### [Task description]
In the listing below, find each line holding "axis" and copy it.

╭──

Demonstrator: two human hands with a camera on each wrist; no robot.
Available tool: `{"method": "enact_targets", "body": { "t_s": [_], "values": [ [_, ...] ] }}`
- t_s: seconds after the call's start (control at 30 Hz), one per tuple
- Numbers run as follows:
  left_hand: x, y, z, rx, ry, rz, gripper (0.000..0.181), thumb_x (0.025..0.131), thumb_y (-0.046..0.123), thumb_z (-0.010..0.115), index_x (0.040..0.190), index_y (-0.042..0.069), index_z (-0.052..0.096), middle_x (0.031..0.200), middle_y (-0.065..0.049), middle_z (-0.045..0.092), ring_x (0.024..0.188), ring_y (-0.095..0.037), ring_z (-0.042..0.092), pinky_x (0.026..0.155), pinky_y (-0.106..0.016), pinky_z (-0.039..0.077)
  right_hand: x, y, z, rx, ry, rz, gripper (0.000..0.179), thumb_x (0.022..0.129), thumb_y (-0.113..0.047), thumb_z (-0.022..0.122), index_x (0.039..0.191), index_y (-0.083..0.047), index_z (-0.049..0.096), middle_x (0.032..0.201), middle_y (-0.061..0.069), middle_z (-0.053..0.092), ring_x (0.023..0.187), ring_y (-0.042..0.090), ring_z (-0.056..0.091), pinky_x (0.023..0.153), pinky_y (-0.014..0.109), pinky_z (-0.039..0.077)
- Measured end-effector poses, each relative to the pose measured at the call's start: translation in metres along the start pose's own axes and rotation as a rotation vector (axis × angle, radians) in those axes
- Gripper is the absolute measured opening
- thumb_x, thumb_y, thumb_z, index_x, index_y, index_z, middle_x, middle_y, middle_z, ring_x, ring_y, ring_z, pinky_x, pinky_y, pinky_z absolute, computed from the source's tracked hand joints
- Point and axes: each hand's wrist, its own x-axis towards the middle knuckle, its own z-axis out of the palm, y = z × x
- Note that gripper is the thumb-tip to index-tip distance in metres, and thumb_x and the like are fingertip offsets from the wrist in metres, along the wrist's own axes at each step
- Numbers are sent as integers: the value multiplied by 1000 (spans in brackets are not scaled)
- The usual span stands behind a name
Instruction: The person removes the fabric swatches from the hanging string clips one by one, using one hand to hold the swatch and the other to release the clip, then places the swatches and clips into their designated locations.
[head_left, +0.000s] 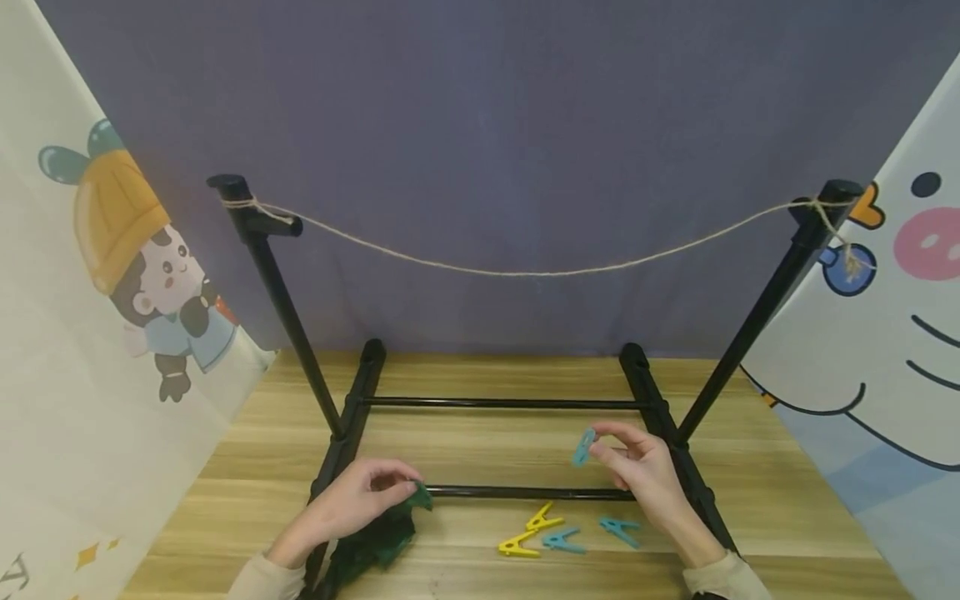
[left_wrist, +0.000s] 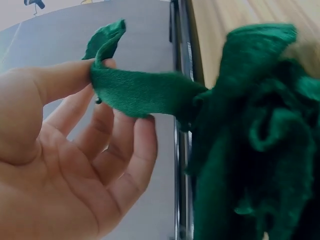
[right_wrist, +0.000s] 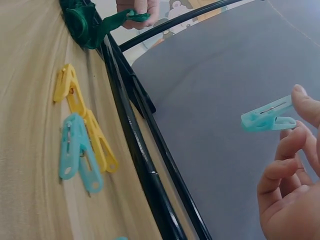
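Between thumb and fingertips, my left hand (head_left: 367, 496) pinches one end of a dark green cloth (head_left: 378, 542). In the left wrist view a narrow strip of this cloth (left_wrist: 145, 90) stretches from the fingers to a crumpled bunch at the right. My right hand (head_left: 637, 467) holds a light blue clothespin (head_left: 583, 447) in the air by its handle end, as the right wrist view of the clothespin (right_wrist: 267, 115) shows. Below it on the table lie two yellow clothespins (head_left: 519, 545) and two more blue clothespins (head_left: 564, 540).
A black pipe frame (head_left: 513, 403) stands on the wooden table (head_left: 465, 550), with two tilted uprights. A thin twine (head_left: 525, 273) sags between the upright tops. Behind is a grey-blue cloth backdrop (head_left: 480, 150); printed cartoon panels (head_left: 112, 350) flank both sides.
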Motion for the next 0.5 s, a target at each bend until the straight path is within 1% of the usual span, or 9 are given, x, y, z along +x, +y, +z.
{"method": "enact_targets", "body": {
  "t_s": [0.07, 0.17, 0.2, 0.27, 0.3, 0.4, 0.5],
  "values": [
    [-1, -3, 1, 16, -26, 2, 26, 110, 24, 61, 124, 9, 76, 124, -7, 76, 106, -6, 68, 86, -25, 56, -1, 2, 1, 2, 1, 8, 24, 99, 2, 71, 121, -6, 75, 105, -13, 77, 56, 4, 53, 44, 33, 34],
    [-1, -7, 2, 46, -50, -16, 24, 110, 27, 62, 122, 14, 78, 124, -2, 77, 108, -7, 69, 88, -25, 56, -1, 6, 2, 16, -9, 7, 24, 99, 3, 70, 120, -7, 75, 102, -13, 77, 53, 4, 49, 45, 32, 35],
    [-1, -8, 3, 56, -55, -22, 24, 109, 28, 62, 121, 15, 78, 122, 0, 77, 107, -7, 70, 87, -25, 56, -1, 7, 2, 20, -18, 5, 24, 99, 3, 70, 119, -10, 76, 101, -13, 77, 52, 4, 47, 45, 32, 35],
    [-1, -9, 4, 74, -65, -32, 23, 108, 28, 64, 119, 16, 79, 115, 4, 78, 99, -5, 69, 83, -25, 56, -2, 10, 2, 34, -46, 1, 26, 99, 4, 69, 118, -13, 76, 95, -14, 75, 49, 6, 43, 45, 31, 35],
    [-2, -10, 5, 85, -70, -36, 22, 108, 28, 64, 118, 16, 79, 111, 6, 77, 95, -3, 68, 80, -25, 56, -2, 11, 3, 40, -64, -3, 27, 99, 4, 68, 118, -15, 76, 95, -14, 74, 48, 8, 41, 45, 32, 35],
    [-3, -13, 6, 107, -91, -43, 20, 107, 26, 65, 115, 15, 80, 101, 9, 76, 83, -1, 64, 72, -23, 54, -2, 15, 3, 56, -111, -21, 30, 100, 5, 66, 118, -17, 76, 98, -15, 72, 48, 16, 36, 44, 35, 33],
    [-5, -15, 8, 130, -107, -62, 18, 107, 26, 66, 112, 17, 81, 94, 11, 74, 77, -1, 61, 68, -23, 51, -3, 18, 4, 76, -141, -35, 30, 101, 6, 64, 119, -15, 75, 105, -15, 72, 48, 22, 33, 43, 38, 30]
  ]
}}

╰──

### [Solution to the exercise]
- Measured end-effector poses, each relative to the pose measured at the call's start: translation in metres along the start pose's own axes and rotation as a rotation vector (axis × angle, radians) in those axes
- Point and axes: each hand's wrist, its own x-axis towards the middle knuckle, its own z-axis out of the palm, y = z × x

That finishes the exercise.